"So you argued at the time, but I couldn't follow your reasoning. Perhaps you have forgotten how I carried you on my back to Woodford, and then gave the milkman sixpence to drive us the rest of the way home. And you were such a contemptible little snob that you cried again because you had to sit next the milkman."

"I remember perfectly. You only carried me as far as Red Bridge, in a position the most comfortable for yourself and the most undignified for me. You borrowed that sixpence from me and never paid me again; and we were both punished with dry bread for breakfast, because we were seen in the milk-cart."

"The abominable injustice of my parents was of a piece with the whole system I complain of. You will observe that we were punished, not for disobedience, but for riding in a milk-cart, and not so much for being in it as for being seen in it."

"Exactly, otherwise the reminiscence would be slightly irrelevant."

"Not at all. It illustrates my thorough-going consistency. I loved you then, in spite of your detestable conduct in the matter of that cake, and I have loved you ever since in spite of your other faults."

"Thank you."

"I suppose you would prefer some hypocrite who told you that you had none?"

"On the contrary, I enjoy being told of my faults."

This was true.
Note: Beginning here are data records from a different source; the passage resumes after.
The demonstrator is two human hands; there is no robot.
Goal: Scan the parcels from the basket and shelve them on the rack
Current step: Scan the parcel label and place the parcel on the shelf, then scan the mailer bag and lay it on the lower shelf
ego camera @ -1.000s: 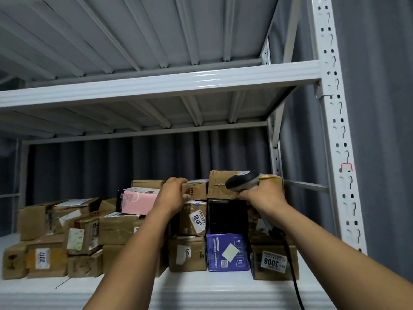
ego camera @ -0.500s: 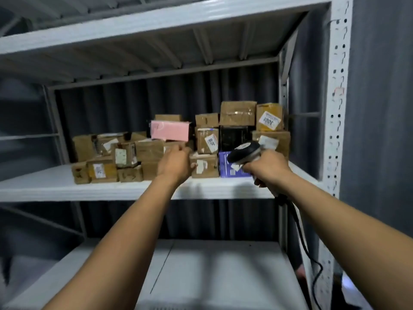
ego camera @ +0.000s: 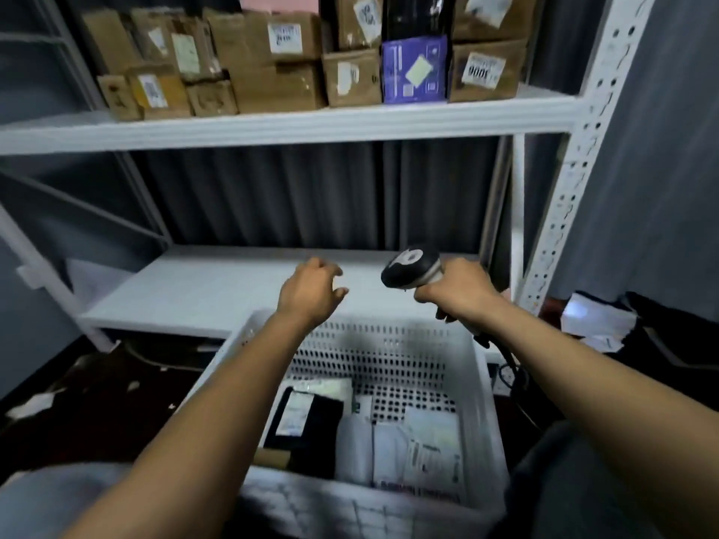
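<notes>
A white perforated basket (ego camera: 389, 340) stands on the floor in front of me, with a black parcel (ego camera: 307, 422) and several white mailer bags (ego camera: 420, 445) in its bottom. My left hand (ego camera: 311, 291) hovers over the basket's far rim, empty, fingers loosely spread. My right hand (ego camera: 455, 291) grips the handle of a black-and-grey barcode scanner (ego camera: 410, 266), its cable trailing down to the right. On the rack's upper shelf (ego camera: 288, 126) sit several cardboard parcels (ego camera: 280, 52) and a purple box (ego camera: 414, 70).
The rack's lower shelf (ego camera: 218, 285) lies just behind the basket. A white perforated upright (ego camera: 576, 157) rises at the right. Grey curtain hangs behind the rack. Dark floor with scraps lies at left; papers and dark bags lie at right.
My view has dropped from the upper shelf down to the basket. Both hands came down and back from the stacked parcels; the left hand has let go and opened.
</notes>
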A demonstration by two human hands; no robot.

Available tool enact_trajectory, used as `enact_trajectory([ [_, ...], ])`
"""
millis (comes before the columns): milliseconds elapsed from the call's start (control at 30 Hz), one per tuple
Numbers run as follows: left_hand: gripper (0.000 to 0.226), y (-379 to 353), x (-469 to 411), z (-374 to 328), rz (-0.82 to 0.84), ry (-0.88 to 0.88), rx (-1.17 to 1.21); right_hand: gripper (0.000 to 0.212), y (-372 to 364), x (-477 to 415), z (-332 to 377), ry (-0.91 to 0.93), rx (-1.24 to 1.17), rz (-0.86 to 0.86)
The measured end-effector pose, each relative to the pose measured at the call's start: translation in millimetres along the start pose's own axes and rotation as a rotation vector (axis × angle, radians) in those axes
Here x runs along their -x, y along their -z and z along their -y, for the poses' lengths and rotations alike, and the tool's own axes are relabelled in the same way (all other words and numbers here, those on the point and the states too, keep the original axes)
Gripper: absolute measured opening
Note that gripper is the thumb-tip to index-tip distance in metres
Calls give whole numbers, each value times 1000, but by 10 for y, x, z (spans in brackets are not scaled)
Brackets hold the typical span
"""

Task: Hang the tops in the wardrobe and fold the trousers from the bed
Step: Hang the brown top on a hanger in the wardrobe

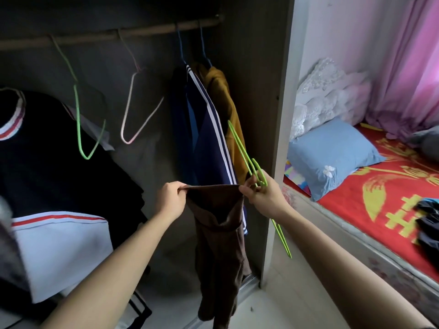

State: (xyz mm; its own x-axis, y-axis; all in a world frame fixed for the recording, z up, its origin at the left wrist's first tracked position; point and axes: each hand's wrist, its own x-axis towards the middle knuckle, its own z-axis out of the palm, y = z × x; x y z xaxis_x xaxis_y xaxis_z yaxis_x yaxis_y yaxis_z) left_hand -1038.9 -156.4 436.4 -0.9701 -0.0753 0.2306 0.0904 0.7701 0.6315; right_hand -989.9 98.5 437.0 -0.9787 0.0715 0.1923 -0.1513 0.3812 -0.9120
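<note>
A brown top point(219, 238) hangs in front of the open wardrobe, stretched by its upper edge between my two hands. My left hand point(171, 200) pinches the left corner. My right hand point(262, 195) pinches the right corner and also holds a green wire hanger point(247, 160), whose lower end sticks out below my wrist. Above runs the wardrobe rail point(142, 30), carrying an empty green hanger point(79, 119), an empty pink hanger point(135, 115), a navy striped top point(209, 138) and a mustard top point(225, 108). Dark clothes point(427, 224) lie on the bed at the right.
A black jacket with red and white trim point(47, 162) fills the wardrobe's left side. The grey wardrobe side panel point(278, 138) stands right beside my right hand. The bed has a red and gold cover point(380, 186) and a blue pillow point(332, 157); pink curtains point(408, 67) hang behind.
</note>
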Motion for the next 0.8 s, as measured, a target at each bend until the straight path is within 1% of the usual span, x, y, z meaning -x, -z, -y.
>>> enact_trajectory([
  [67,25,-31,26,-78,127,170,311,18,-60,11,-26,-2,-7,23],
  [100,24,-51,39,-122,208,232,406,19,-86,15,-33,-5,6,26],
  [167,16,-98,72,-184,348,229,408,22,-104,22,-38,-8,36,30],
  [233,4,-149,86,-197,399,129,314,23,-90,26,-58,-12,41,32],
  [267,8,-180,73,-183,375,66,232,23,-70,34,-58,-17,41,27],
  [333,14,-226,28,-165,223,-2,95,22,-17,63,-23,-23,30,11],
  [367,13,-232,8,-168,145,11,77,22,18,90,17,-29,3,11],
  [433,13,-250,-49,-183,41,75,87,31,93,136,103,-76,-56,25],
  [500,20,-269,-92,-209,20,149,114,36,176,182,172,-96,-69,51],
  [600,23,-288,-153,-225,22,236,154,36,291,240,249,-62,-9,90],
  [700,20,-309,-215,-183,11,262,174,38,379,296,345,-45,86,129],
  [800,17,-315,-257,-126,3,255,152,38,378,354,375,-70,128,222],
])
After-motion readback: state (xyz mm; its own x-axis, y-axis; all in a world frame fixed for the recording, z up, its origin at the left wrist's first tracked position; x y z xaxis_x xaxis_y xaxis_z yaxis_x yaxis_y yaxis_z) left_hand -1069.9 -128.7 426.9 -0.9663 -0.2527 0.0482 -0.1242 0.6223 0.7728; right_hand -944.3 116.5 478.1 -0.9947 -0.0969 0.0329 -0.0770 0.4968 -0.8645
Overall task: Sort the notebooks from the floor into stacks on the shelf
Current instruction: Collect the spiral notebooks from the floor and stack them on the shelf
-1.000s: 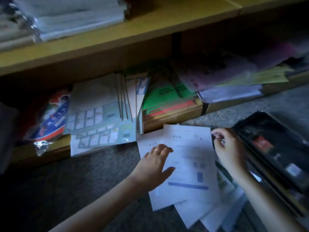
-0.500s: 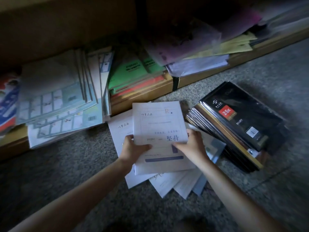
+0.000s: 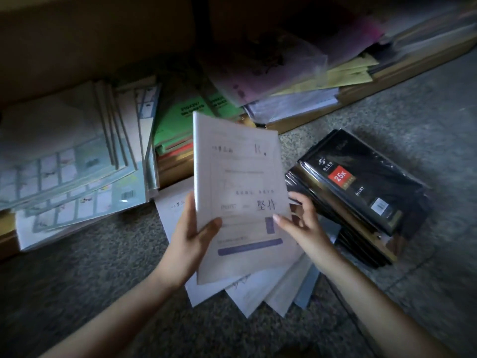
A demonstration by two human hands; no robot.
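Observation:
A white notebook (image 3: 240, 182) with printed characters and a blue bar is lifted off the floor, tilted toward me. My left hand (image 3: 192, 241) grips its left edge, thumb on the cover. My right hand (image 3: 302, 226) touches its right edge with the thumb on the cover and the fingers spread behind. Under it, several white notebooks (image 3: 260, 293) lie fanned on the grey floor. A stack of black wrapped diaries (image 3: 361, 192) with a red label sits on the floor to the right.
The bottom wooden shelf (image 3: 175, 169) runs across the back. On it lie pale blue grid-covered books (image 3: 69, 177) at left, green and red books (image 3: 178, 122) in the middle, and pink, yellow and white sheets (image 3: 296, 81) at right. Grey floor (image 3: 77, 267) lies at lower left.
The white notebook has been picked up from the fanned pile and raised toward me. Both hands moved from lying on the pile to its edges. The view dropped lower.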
If it came to the point, Audrey would boldly offer her own character for dissection rather than suffer conversation to be diverted to a less interesting topic. Hardy had rather neglected these opportunities for psychological study, and herein lay the secret of his failure. He continued, adopting a more practical line of argument suggested by the episode of the sixpence—

"It's not as if you were a millionaire and I a grovelling pauper. I shall have Lavernac and two thousand a-year when my uncle, Sir Theophilus Parker, dies." Hardy rolled out the title with a certain proprietary unction; his cousin had no share in this enviable relationship. "I give the old bird five years at the very worst, and it's a moral impossibility that he should leave me in the lurch. But I don't count on that. My own property has kept me idle all my life; but I've sold it at last, and, as I said just now, I am going out to Canada to farm."